Au lieu de tout cela, Johnson a poursuivi la politique de laisser la maladie se propager ; cela faisait partie d'une stratégie déclarée de développement d’une «immunité collective». Ce n'est que face à un tollé contre le projet de laisser des centaines de milliers de gens mourir qu'il a fait une volte-face limitée, fermant écoles, bars, cafés, etc., et appelant les gens à s’isoler.

La critique de Sridhar, si féroce soit-elle, ne va pas assez loin. Johnson n'a pas ignoré les avertissements des neuf dernières semaines, mais ceux des neuf dernières années. En 2011, la ‘Stratégie de préparation à une pandémie de grippe’, du ministère de la santé (DoH), avait défini un ‘pire scénario’ raisonnable où 50 pour cent de la population présenterait des symptômes «au cours d'une ou plusieurs vagues durant 15 semaines» et une mortalité comprise entre 210 000 et 315 000 - principalement pendant les semaines de pic de l'infection, lorsque la demande de services de soins intensifs «dépasse l'offre, même à leur ampleur maximale».
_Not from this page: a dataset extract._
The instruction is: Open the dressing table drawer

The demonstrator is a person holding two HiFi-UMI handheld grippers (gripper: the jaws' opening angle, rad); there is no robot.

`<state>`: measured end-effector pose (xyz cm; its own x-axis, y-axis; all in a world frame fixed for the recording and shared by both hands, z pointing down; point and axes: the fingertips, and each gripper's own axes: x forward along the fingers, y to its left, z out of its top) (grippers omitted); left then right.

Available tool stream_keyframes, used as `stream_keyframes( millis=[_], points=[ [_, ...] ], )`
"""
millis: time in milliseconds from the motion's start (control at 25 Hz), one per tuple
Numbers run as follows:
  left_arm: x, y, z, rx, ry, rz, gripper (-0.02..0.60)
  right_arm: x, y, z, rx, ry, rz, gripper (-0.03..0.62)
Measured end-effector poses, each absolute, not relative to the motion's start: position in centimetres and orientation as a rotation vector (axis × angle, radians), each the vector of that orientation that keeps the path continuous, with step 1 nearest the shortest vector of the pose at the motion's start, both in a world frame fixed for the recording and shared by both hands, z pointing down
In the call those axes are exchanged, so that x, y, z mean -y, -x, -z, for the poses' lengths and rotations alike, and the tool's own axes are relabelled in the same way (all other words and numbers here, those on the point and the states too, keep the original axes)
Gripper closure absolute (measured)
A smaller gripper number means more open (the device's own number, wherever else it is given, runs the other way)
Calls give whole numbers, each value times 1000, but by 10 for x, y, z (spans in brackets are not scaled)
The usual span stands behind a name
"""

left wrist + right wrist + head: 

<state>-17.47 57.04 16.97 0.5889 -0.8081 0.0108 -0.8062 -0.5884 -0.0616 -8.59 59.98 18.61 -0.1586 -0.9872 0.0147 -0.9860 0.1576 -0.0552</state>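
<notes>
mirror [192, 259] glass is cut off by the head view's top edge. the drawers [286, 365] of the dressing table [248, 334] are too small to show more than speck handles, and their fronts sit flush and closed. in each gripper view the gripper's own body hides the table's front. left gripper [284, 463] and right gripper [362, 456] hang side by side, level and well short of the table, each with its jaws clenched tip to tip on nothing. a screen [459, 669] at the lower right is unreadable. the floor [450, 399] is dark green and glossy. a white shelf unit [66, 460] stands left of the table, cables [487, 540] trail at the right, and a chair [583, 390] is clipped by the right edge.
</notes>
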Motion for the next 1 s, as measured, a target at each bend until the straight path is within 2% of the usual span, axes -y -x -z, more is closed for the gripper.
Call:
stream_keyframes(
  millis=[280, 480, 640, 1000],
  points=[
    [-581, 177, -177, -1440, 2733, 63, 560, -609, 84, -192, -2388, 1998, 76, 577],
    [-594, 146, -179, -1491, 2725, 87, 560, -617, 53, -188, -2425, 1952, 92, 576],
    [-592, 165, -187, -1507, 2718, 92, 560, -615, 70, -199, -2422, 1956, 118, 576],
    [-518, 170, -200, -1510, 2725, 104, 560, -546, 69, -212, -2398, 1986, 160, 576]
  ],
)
Au lieu d'augmenter la capacité de relever ce défi, le NHS et les services de santé du monde entier ont été éviscérés pour diriger l'argent vers les escarcelles des super-riches. Cette politique continue.

Les mesures de Johnson pour combattre le COVID-19 sont toujours trop peu, trop tard. Mais la classe dirigeante souligne que même ces mesures dérisoires ne doivent pas créer un dangereux précédent. L'ancien chef du Parti conservateur William Hague avertissait lundi dans le Daily Telegraph : «Pour les socialistes radicaux, la preuve que l'État peut prendre en charge le paiement des salaires, diriger des entreprises vitales et créer de l'argent sans retenue justifiera pour les décennies à venir des idées auxquelles ils ont toujours cru. »
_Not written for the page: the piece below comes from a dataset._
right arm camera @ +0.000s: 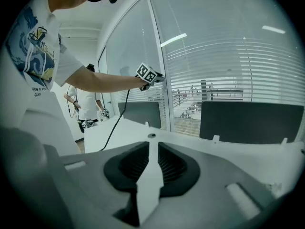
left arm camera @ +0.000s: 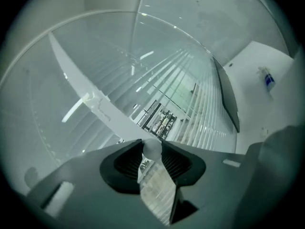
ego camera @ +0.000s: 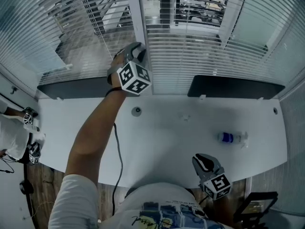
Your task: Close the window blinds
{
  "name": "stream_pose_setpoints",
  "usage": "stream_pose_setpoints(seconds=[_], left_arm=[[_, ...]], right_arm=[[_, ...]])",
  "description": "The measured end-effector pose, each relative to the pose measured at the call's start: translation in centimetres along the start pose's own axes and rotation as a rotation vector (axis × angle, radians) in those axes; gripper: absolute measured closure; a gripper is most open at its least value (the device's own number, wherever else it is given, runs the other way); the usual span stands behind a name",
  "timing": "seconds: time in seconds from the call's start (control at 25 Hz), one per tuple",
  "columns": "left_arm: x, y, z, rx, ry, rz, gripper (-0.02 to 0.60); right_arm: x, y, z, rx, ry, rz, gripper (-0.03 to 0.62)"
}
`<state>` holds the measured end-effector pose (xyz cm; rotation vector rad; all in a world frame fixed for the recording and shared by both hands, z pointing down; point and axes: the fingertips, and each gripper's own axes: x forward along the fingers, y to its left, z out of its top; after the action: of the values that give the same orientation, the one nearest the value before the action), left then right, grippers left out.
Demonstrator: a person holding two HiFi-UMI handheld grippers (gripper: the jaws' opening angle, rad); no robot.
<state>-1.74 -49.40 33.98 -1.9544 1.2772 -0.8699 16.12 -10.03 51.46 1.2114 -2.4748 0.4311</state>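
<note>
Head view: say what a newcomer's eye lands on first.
The left gripper reaches up to the blinds, whose slats stand open, and its jaws pinch the tip of the wand. Low at the right, the right gripper hangs empty at the near edge of the white desk, near a small bottle.

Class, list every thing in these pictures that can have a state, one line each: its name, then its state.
left tool: raised to the blinds, shut on the wand.
right tool: held low, jaws a narrow gap apart, empty.
blinds: lowered, slats open, room beyond showing through.
bottle: lying on its side on the table.
</note>
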Motion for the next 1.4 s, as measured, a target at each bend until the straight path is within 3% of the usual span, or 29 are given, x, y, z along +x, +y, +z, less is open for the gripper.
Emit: stream_pose_setpoints(seconds=[0.24,0.44,0.96,1.04,1.28,1.4], left_arm=[[-0.2,0.7,-0.2,-0.314,-0.024,0.018,0.462],[-0.3,1.1,-0.6,-0.495,-0.035,0.03,0.462],[-1.0,1.7,-1.2,-1.095,-0.098,0.02,0.462],[-0.9,1.8,-1.2,-1.091,-0.096,0.022,0.46],[-0.9,1.7,-1.5,-0.977,-0.095,0.007,0.435],[-0.7,2.8,-1.5,-0.858,-0.099,0.024,0.399]], right_arm=[[0.1,-0.2,0.1,-0.007,-0.005,-0.003,0.548],[0.1,-0.1,0.1,-0.001,0.001,-0.001,0.548],[-0.1,-0.1,-0.2,0.004,-0.01,-0.002,0.548],[0.0,-0.2,0.0,0.004,-0.01,-0.002,0.548],[-0.2,-0.4,0.0,0.005,-0.008,-0.008,0.548],[0.6,-0.6,0.6,0.005,-0.012,-0.006,0.548]])
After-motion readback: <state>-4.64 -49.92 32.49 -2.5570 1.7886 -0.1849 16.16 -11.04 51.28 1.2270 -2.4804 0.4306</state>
Dès que possible, la classe dirigeante prendra des mesures pour rétablir la dictature du marché aux dépens de la classe ouvrière. Pour l'instant, on se sert de la crise du coronavirus pour mettre au moins 350 milliards de livres à la disposition des banques et des grandes entreprises dans le cadre d’un transfert continu de richesse sociale qui éclipse même le plan de sauvetage d’après le krach de 2008.

Mais une fois que «l’accélération» prévue du nombre de cas s’infléchira, le gouvernement emploiera ses nouveaux pouvoirs de répression directement contre une classe ouvrière de plus en plus agitée et désespérée. La police qui impose désormais le confinement et l'armée, ayant été déployées dans les rues, seront inévitablement employées à réprimer le mécontentement social croissant de millions de chômeurs. Elles obligeront d'autres travailleurs à retourner travailler pour une somme dérisoire, à un moment de «crise nationale» continue.